Citation: https://doi.org/10.5194/egusphere-2024-1458-RC1
- AC1: 'Reply on RC1', Marc Stettler, 23 Aug 2024
  
  The comment was uploaded in the form of a supplement: https://egusphere.copernicus.org/preprints/2024/egusphere-2024-1458/egusphere-2024-1458-AC1-supplement.pdf
  
  Citation: https://doi.org/10.5194/egusphere-2024-1458-AC1
RC2:
'Comment on egusphere-2024-1458', Anonymous Referee #2, 29 Jun 2024

This paper presents an analysis of surface-based RGB video camera images to detect contrails over London during 5 different days. The advantage of using the ground observations is that narrower and fainter contrails not detected from most satellite imagery can be observed and tracked through the early stages of development providing data for comparison with contrail prediction/diagnostic models. In this paper, the approach is limited to otherwise clear skies and comparisons are made to contrails predicted by widely used CoCiP model informed by adjusted ERA 5 reanalysis input. From the 283 flights, the paper finds that in 69% of the cases, the CoCiP correctly predicts the presence or absence of contrails with a low false alarm rate complemented by a much higher false negative rate resulting in a definitive underestimate of contrail formation by the model. However, the false negatives are more prominent for short-lived contrails and at higher temperatures (lower altitudes), where the ambient temperature and Tsac are close. The CoCiP appears to perform best for persistent contrails at low temperatures. Further comparisons show that the CoCiP tends to underestimate the contrail width by 15%, on average. Errors in formation and width by the model are presumed to be due mainly to assumptions in the model and to temperature and humidity uncertainties in the adjusted ERA 5 profiles, specifically sub-grid scale variability. Future work is proposed to expand the network of cameras, apply the analysis methodology to many more flights, and combine ground and satellite measurements to fully track persistent contrails.
General Comments
This is essentially a demonstration study that shows how ground-based cameras can be used to assess contrail formation and provide some guidance for modeling the same. It is very limited in actual sampling (only 14 hours in 5 days) and in the range of atmospheric conditions. Satellite analyses indicate that only 15% of persistent contrails occur in otherwise clear skies [Bedka et al., GRL, 2013]. While it proposes to expand the use of cameras in future studies, no way forward past the clear-sky limitation is proffered. Perhaps, that is not a problem as it could be valuable for examining contrails for that clear-sky portion of the natural cloudiness spectrum. While the sampling limitations are mentioned at the end, they should be emphasized more both for the cloud conditions and the number of cases. I would recommend publication after that large concern and others highlighted below are addressed.
Specific comments
Line 103. How were the ERA5 humidity fields corrected? Does the iAGOS dataset correspond to the same times or is it an average correction applied generally? That needs to be fleshed out, even if it is in one of the references. What were the magnitudes of the alterations?
Fig. 2 Were the wide contrails in top right and lower right of (a) and (b) not picked up by CoCiP? If so, it should be noted in the text.

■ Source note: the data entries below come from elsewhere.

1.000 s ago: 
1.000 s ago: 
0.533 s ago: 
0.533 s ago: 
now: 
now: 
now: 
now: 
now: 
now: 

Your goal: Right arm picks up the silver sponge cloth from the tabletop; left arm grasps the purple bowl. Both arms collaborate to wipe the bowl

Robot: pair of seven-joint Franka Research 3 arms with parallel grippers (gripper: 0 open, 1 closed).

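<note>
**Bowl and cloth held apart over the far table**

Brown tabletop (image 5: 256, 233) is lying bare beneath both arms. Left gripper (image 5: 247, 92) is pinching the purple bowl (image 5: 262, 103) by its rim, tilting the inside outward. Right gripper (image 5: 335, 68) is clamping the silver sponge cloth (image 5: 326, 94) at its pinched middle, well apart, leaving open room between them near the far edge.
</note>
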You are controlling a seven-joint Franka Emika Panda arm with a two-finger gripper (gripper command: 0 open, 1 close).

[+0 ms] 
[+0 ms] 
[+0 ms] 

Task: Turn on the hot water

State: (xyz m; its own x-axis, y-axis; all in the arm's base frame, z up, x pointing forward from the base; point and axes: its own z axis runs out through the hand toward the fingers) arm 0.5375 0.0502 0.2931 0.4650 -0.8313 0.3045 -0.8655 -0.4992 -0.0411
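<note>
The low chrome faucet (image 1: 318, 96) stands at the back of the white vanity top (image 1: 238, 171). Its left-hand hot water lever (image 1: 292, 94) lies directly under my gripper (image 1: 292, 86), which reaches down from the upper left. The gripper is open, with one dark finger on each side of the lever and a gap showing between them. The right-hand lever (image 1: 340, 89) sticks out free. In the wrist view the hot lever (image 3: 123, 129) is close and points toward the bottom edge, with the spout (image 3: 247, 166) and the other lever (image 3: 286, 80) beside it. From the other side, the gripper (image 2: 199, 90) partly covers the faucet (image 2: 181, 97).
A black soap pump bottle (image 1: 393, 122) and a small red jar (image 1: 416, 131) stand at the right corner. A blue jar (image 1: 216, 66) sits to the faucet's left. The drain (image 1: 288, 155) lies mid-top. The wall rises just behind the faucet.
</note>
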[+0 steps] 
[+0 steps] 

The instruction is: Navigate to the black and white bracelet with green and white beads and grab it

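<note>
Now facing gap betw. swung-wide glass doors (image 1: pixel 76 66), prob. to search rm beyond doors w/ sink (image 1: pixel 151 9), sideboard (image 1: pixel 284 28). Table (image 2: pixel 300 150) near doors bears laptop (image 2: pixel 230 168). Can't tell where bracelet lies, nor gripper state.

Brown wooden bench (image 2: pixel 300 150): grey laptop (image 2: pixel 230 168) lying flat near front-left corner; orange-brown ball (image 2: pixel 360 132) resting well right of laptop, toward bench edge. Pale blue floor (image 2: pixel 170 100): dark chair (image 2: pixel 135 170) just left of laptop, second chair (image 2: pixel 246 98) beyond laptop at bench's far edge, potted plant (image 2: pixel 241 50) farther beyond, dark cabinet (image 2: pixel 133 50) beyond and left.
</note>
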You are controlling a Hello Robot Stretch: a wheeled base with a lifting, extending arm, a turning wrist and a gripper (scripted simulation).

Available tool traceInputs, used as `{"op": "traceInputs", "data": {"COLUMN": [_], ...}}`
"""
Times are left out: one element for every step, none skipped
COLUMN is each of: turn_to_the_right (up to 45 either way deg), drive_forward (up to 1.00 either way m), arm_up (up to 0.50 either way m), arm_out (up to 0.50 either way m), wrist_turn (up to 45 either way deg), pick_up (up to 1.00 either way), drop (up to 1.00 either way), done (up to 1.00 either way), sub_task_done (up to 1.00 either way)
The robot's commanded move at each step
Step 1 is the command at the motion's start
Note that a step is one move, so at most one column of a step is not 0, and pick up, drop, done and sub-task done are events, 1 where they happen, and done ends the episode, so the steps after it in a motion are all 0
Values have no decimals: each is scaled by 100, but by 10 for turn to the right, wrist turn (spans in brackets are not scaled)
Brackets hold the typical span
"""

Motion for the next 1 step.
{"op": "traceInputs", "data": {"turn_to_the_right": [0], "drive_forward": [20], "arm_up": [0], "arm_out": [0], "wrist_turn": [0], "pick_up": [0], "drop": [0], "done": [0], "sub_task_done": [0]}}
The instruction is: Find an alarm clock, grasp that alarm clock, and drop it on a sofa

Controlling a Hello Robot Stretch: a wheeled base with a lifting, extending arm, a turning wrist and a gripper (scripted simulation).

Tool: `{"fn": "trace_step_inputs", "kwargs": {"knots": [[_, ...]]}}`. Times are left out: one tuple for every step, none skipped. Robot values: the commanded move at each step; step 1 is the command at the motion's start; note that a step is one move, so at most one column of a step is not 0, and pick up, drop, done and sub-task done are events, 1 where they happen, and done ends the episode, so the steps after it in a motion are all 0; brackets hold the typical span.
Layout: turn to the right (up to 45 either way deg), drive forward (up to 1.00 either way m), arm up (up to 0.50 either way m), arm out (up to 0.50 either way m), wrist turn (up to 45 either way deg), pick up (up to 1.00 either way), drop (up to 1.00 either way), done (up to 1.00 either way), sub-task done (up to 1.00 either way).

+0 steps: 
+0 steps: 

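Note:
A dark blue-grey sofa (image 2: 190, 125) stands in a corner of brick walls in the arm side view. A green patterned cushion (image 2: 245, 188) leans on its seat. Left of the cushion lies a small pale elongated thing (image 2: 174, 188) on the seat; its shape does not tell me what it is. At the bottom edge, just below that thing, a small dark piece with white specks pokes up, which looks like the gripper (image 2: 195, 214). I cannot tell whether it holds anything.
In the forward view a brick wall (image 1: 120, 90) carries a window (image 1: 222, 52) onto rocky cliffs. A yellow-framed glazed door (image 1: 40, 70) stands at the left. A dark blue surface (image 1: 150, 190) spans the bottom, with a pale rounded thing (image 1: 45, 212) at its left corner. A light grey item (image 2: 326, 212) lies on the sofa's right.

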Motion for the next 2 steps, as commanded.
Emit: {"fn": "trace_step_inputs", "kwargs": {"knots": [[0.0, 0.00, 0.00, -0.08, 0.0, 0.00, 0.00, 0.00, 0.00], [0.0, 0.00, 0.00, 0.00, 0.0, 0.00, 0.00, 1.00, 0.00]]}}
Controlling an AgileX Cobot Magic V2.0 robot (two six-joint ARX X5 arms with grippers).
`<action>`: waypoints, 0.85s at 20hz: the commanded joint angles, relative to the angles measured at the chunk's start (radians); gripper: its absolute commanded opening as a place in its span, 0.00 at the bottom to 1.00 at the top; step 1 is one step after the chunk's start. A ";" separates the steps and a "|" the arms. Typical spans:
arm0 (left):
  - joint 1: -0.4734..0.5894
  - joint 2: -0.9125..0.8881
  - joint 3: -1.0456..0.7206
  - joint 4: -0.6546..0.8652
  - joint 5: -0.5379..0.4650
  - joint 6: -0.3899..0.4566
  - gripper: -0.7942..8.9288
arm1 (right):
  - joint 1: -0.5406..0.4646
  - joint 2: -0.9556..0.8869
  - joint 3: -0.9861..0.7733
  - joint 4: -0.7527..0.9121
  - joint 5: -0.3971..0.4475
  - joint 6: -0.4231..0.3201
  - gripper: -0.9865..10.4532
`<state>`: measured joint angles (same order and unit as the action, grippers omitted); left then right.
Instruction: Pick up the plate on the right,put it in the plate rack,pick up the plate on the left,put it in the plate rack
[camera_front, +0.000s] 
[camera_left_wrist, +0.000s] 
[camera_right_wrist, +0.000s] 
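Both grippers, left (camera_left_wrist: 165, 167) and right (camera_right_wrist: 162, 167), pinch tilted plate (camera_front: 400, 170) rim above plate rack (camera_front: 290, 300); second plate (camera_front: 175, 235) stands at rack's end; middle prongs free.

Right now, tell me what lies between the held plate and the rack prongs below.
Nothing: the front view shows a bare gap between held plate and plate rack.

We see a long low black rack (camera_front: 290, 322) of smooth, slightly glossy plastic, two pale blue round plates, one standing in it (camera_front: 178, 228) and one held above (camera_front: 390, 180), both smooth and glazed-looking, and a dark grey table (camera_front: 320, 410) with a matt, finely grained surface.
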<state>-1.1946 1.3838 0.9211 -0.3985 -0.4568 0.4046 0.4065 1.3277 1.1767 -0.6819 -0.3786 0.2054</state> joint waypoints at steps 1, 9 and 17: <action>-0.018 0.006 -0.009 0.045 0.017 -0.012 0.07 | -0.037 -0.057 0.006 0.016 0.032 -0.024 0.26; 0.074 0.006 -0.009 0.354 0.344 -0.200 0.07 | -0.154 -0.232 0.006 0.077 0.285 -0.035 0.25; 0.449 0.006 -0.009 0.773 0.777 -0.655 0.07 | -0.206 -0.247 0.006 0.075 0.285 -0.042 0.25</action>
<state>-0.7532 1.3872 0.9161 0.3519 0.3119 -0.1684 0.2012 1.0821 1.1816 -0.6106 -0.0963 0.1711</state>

Line 202. Perhaps, the sub grid scale variability effect could be estimated by assessing the frequency of correct predictions within the same grid box.

Line 205. It would be useful to examine the sensitivity of the CoCiP predictions to perturbations in the ERA 5 humidity fields in this paper. That may help determine how far off the RHi is I the ERA5, providing evidence for future corrections and possibly improve the CoCiP accuracy for these cases.

Line 205. Would we expect the humidity fields to be more accurate over this domain than say the middle of the Atlantic, since much of the area includes surface sites where radiosonde profiles taken? If so, would we expect lower detection accuracies in other areas where radiosonde profiles are not available for assimilation into the ERA5? Or, does the assimilation process damp out the impact of the more accurate data?

Table 1. How independent are the samples from the 1,619 unique waypoints? I would expect many of those points to be in the same air mass on a given day. For example, the accuracy is very low on 14 Jan compared to the other days.

Fig. 6. Y-axis should be False negative rate? Same in the caption.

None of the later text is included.